▸ Exercise prompt: Collect all lines from the records below that include the word "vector".

Records contained in a dataset:

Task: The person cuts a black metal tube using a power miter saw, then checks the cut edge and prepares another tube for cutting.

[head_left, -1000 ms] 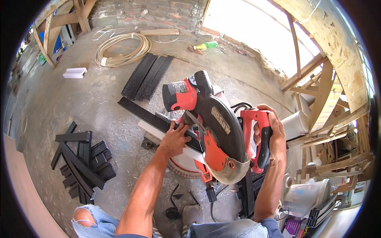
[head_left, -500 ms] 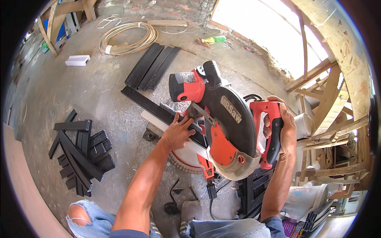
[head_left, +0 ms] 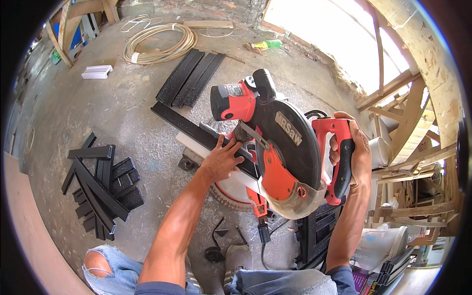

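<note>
A red and black miter saw point(head_left: 298, 147) stands on the floor before me, its blade guard tilted toward the right. Across its base lies a long black profile bar point(head_left: 189, 127), pointing to the far left. My left hand point(head_left: 221, 160) holds this bar down against the fence, just left of the saw head, with its fingers bent over the top. Around the saw's black-and-red handle point(head_left: 344, 164) my right hand point(head_left: 362, 147) is closed; part of its fingers is hidden behind the grip. An orange lower guard point(head_left: 279, 179) covers the front of the blade.
Cut black pieces point(head_left: 101, 189) lie piled at the left, longer black profiles point(head_left: 189, 78) beyond the saw. A coiled hose point(head_left: 162, 44) and white offcut point(head_left: 97, 72) are farther off. A tape measure point(head_left: 214, 254) lies by my shoes. Timber point(head_left: 418, 118) and a bucket point(head_left: 378, 246) stand right.
The saw handle and my right hand sit slightly higher and farther right in view, partly from a small view shift. My left hand stays on the bar.
</note>
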Available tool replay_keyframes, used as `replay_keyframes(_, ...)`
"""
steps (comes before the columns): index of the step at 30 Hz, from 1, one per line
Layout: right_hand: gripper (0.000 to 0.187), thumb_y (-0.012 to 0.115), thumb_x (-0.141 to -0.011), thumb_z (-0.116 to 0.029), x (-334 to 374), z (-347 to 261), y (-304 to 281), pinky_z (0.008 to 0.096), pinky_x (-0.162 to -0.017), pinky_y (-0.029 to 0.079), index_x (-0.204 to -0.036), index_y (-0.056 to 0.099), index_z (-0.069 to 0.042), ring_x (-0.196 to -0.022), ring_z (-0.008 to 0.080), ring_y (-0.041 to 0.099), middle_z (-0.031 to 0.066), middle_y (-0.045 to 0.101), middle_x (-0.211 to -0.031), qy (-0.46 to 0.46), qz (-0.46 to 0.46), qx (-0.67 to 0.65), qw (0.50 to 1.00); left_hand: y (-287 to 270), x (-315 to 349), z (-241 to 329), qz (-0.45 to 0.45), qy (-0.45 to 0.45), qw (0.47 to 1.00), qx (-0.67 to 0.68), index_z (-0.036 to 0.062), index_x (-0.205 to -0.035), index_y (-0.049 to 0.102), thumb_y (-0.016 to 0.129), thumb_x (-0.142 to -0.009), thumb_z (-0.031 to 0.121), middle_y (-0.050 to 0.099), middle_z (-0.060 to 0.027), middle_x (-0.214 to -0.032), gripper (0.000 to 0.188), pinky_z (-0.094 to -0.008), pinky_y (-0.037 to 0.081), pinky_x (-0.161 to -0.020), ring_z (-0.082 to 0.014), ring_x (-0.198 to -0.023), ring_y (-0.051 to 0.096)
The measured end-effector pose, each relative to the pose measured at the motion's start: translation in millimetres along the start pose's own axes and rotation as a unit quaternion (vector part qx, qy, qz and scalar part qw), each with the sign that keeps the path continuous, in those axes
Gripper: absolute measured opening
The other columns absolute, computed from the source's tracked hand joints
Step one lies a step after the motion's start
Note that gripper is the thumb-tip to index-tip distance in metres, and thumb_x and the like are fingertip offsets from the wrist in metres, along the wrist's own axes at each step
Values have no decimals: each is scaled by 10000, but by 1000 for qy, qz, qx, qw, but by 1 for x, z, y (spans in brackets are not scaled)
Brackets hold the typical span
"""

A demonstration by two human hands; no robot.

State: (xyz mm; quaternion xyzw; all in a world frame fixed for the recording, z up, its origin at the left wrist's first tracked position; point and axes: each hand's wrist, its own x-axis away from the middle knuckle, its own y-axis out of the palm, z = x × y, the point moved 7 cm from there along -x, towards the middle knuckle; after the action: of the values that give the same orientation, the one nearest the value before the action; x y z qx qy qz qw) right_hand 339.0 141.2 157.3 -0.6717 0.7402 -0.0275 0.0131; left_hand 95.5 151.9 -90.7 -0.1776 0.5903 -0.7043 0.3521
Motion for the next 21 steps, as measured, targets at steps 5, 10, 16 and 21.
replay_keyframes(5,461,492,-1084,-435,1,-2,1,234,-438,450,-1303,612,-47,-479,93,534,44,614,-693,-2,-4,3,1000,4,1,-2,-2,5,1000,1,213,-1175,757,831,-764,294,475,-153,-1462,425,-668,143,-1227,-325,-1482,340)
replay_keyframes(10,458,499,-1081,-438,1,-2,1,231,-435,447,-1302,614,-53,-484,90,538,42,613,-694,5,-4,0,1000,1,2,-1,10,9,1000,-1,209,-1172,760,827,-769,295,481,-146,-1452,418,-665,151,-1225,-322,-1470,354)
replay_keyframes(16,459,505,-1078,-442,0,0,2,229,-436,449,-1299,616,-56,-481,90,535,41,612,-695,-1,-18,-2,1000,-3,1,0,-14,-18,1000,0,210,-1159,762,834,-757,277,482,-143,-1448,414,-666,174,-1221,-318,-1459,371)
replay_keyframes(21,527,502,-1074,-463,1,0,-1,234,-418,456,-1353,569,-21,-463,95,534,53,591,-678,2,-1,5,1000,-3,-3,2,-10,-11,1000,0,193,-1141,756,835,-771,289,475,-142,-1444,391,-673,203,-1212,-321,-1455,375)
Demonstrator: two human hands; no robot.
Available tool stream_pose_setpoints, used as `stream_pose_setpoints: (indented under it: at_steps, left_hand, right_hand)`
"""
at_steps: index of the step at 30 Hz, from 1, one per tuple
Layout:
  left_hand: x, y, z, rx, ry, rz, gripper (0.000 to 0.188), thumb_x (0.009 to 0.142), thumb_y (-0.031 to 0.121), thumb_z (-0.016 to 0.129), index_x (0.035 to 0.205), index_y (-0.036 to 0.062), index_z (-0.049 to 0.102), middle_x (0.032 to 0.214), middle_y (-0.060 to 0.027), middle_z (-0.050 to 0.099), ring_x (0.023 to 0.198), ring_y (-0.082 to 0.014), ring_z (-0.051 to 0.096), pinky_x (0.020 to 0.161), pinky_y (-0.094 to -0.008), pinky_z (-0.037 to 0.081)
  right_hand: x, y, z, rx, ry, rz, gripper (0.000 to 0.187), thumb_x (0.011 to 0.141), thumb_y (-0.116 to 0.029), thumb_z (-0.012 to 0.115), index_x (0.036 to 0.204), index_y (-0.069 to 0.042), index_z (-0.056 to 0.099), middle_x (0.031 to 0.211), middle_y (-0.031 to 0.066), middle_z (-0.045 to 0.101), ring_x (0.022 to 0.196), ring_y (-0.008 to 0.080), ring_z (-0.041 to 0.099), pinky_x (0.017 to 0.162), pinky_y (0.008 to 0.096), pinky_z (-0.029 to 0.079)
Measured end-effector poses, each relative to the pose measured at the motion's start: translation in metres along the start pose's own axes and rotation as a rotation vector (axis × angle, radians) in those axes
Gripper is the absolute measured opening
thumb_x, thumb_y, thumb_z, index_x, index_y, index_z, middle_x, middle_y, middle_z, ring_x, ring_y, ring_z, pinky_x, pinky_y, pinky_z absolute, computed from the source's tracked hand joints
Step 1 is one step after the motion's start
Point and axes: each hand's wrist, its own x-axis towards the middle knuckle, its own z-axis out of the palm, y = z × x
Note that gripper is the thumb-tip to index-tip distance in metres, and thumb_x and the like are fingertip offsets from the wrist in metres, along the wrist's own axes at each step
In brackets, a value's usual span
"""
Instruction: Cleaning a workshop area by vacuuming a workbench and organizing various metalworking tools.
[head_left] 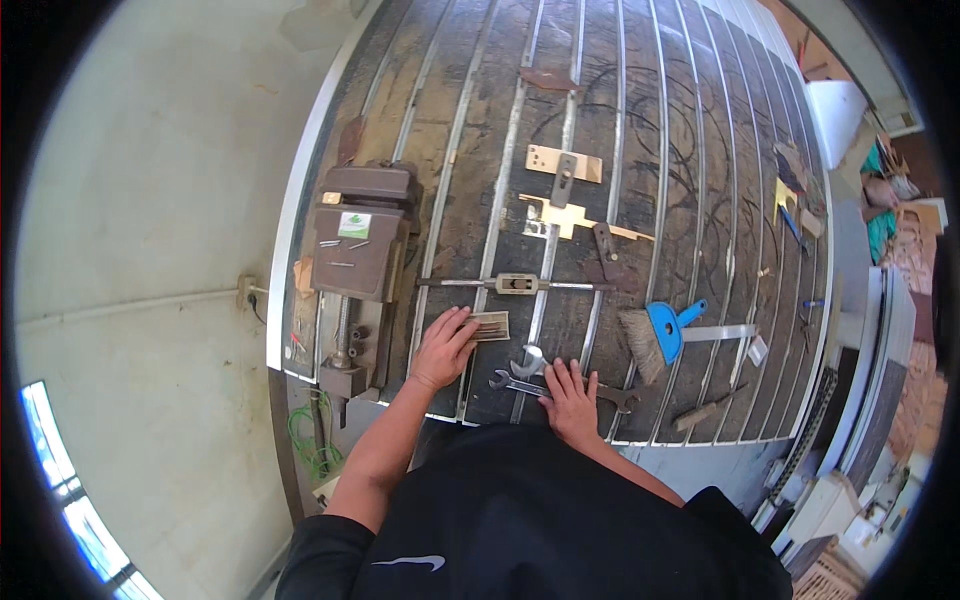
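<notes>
My left hand [446, 346] is closed over the left end of a small, shallow box [501, 318], its fingers covering part of it. Thin metal pieces lie inside the box, too small to name. Just beyond stretches a tap wrench [517, 284] with long bar handles. My right hand [573, 404] lies with fingers spread over a group of open-end wrenches. Left of its fingers the jaws of one wrench [528, 361] and of another wrench [500, 379] stick out; a dark wrench end [624, 399] shows on its right. Their middles are hidden under the hand.
A brown machine vise [362, 240] stands at the left with small metal pins on top. Clamps and a brass-coloured plate [567, 216] sit farther back on the slotted table [640, 130]. At the right lie a blue-handled brush [655, 335] and a wooden-handled tool [705, 410].
</notes>
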Motion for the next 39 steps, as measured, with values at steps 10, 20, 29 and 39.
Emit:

▸ Exercise response:
The measured end-effector pose, each relative to the pose measured at the motion's start: translation in millimetres along the start pose's own axes and rotation as a unit quaternion (vector part qx, qy, qz and scalar part qw), each with the sign that keeps the path continuous, in those axes
Measured end-effector poses, each relative to the pose measured at the motion's start: translation in metres along the start pose's own axes and rotation as a rotation vector (axis × angle, radians) in those axes

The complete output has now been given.